The Paris attack is a classic example, and I am sure an overly used example to how social media can assist disaster response worldwide.
On Friday, November 13th , a concert hall, stadium, and restaurant in Paris were attacked by suicide bombers and gunmen; the attack left 130 people dead, and many wounded. Instantaneously, millions of people around the world took to Twitter, Instagram, and Facebook to send their condolences, angered thoughts, and prayers to the victims of the Paris terrorist attack. I was currently in New Zealand at the time and within minutes of the attack happening, social media sights had already circulated the news. The news saw people change their profile pictures to the colours of the French flag to show support for the country in despair, share posts from victims that were near or caught in the attack, and circulate the news updates that were being covered by news stations across the world to millions of followers.
( An example of people’s support on social media #prayforparis)
The convenience and efficiency that social media provided within minutes of the attack was overwhelming; the circulation of news saw people take to their phones to spread awareness to friends and family, warning them of the danger and destruction that had occurred. These messages went viral and reached millions of people, which meant that this audience encouraged action within their countries and governments to send help and support to the terror struck country.
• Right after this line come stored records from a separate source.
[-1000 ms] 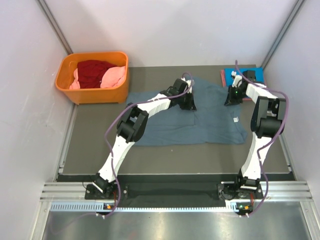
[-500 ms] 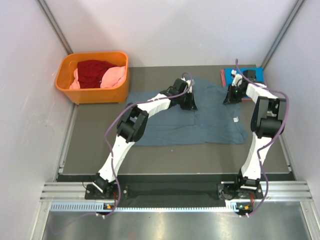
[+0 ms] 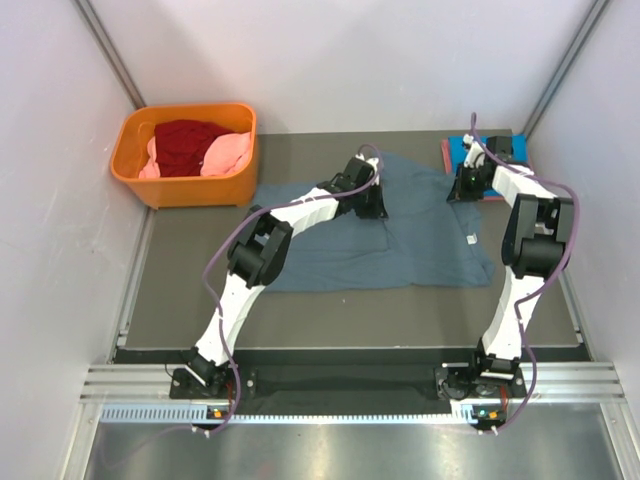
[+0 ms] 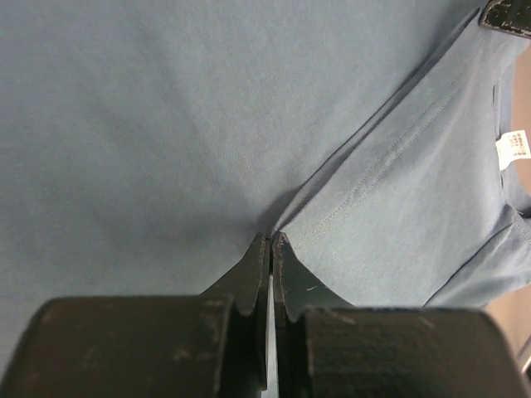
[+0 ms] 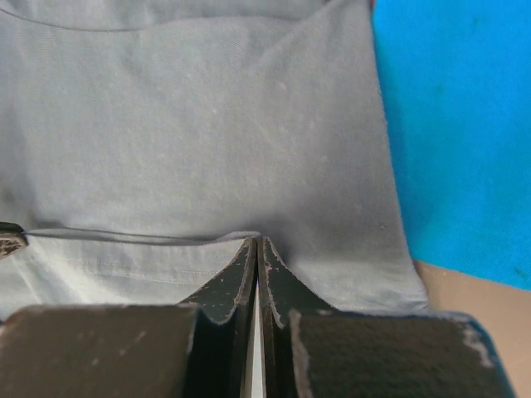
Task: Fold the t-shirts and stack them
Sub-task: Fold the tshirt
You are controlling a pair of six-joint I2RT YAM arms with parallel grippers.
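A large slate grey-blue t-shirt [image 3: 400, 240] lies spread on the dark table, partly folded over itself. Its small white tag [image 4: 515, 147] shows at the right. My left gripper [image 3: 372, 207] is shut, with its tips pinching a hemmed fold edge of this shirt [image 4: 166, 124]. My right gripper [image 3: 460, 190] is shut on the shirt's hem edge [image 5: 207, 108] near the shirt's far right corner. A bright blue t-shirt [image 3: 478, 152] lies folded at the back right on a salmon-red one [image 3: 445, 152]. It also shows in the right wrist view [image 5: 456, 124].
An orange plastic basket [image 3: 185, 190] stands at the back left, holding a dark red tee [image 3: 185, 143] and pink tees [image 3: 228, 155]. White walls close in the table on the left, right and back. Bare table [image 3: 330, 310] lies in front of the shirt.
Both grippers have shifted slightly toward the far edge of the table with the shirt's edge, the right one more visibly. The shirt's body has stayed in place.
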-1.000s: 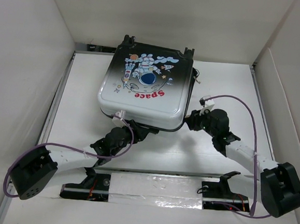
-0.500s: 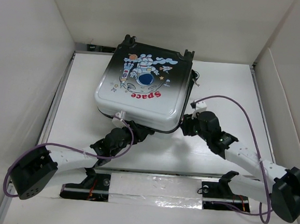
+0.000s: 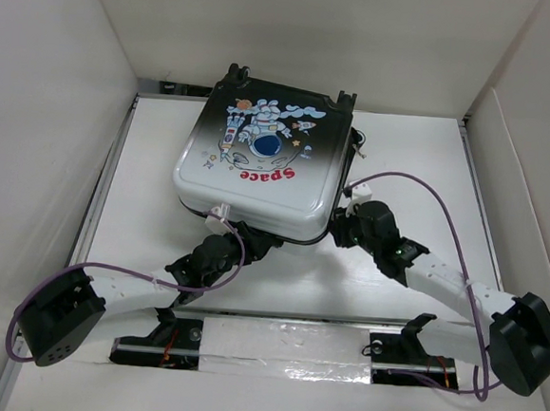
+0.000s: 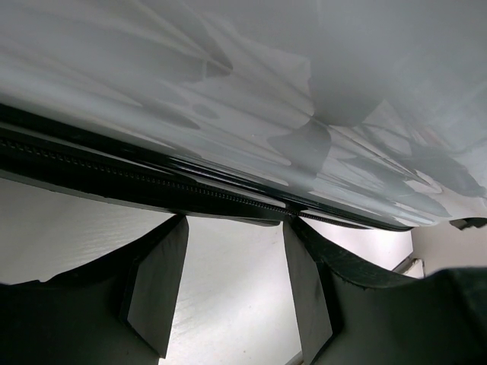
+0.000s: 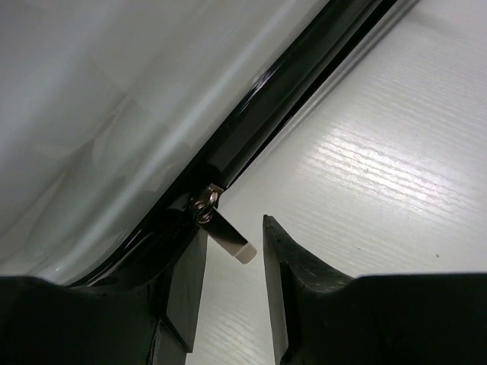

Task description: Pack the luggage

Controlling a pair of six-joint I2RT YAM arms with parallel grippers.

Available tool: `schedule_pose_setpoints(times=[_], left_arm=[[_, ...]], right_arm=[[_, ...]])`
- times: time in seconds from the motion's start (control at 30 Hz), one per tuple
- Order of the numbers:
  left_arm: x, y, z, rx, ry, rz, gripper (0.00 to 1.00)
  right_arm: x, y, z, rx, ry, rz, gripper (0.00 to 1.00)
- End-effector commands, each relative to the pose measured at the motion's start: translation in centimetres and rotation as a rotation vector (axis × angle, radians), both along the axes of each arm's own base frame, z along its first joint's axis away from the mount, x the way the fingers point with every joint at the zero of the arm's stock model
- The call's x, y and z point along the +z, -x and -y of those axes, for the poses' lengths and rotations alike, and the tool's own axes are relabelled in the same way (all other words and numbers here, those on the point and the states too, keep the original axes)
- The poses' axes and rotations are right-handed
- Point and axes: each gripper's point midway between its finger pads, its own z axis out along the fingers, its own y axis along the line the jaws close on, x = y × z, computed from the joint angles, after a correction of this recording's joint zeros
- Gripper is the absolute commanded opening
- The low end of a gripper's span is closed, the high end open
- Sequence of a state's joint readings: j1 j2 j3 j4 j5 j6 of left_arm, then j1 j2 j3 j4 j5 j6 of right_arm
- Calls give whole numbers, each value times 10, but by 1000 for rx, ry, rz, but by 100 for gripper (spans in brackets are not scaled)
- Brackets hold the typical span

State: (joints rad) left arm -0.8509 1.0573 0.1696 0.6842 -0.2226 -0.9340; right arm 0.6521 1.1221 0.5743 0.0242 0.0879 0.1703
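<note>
Black fingers of the left claw (image 4: 232, 251) are standing wide apart beneath the zippered near edge of the suitcase (image 3: 260, 157), gripping nothing. The right claw (image 5: 230, 232) is gaping partway at the near right corner, a metal zipper pull (image 5: 226, 234) hanging between its fingers, not pinched. Beyond, the suitcase is resting on the white desk (image 3: 403, 149), wheels farthest, showing red "Space" lettering (image 3: 270, 175) under a cartoon astronaut.

Luggage (image 3: 259, 166) shell black fading to white, astronaut print, red lettering, white table (image 3: 153, 177), purple cables (image 3: 403, 175)
</note>
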Motion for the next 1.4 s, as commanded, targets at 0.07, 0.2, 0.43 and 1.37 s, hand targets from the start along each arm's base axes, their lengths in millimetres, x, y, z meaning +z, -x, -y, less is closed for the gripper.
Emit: schedule_pose_setpoints(times=[0.07,0.2,0.43,1.37], left_arm=[[12,-6,-1,24,33,46,50],[16,-8,3,16,37,57,49],[34,-22,11,26,29,118,49],[74,-43,83,-172,-17,260,58]], right_arm=[[32,-24,-23,40,-79,116,37],[41,-28,-24,25,-142,197,24],[29,-6,-19,-22,-162,151,0],[3,62,-115,-30,-261,41,0]])
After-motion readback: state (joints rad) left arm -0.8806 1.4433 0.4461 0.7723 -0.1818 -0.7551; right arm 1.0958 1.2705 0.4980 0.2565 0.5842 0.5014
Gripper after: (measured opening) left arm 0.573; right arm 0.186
A hazard to the effects of broadcasting disaster relief on social media is that if anyone is caught up in the attack or action, they sometimes endanger their own lives to get a Tweet, a good Snapchat story, or Instagram picture. People in today’s society I feel are so encapsulated in promoting posts that will receive mass amounts of attention that they risk their life in order to do so. For example, @Pierre75010 took to Twitter to inform users that there was a gunman walking towards the restaurant he was sat at, and instead of running instinctively from the attacker he took an image, warning his fellow friends.
***Updates are great…. Until you are the one injured, hurt or killed, and being updated about. I think overall social media acts as a great 911 to the rest of the world in encouraging support, and disaster relief quickly. It alerts a large demographic in minimal time, and creates an ongoing support system, which benefits the targeted country.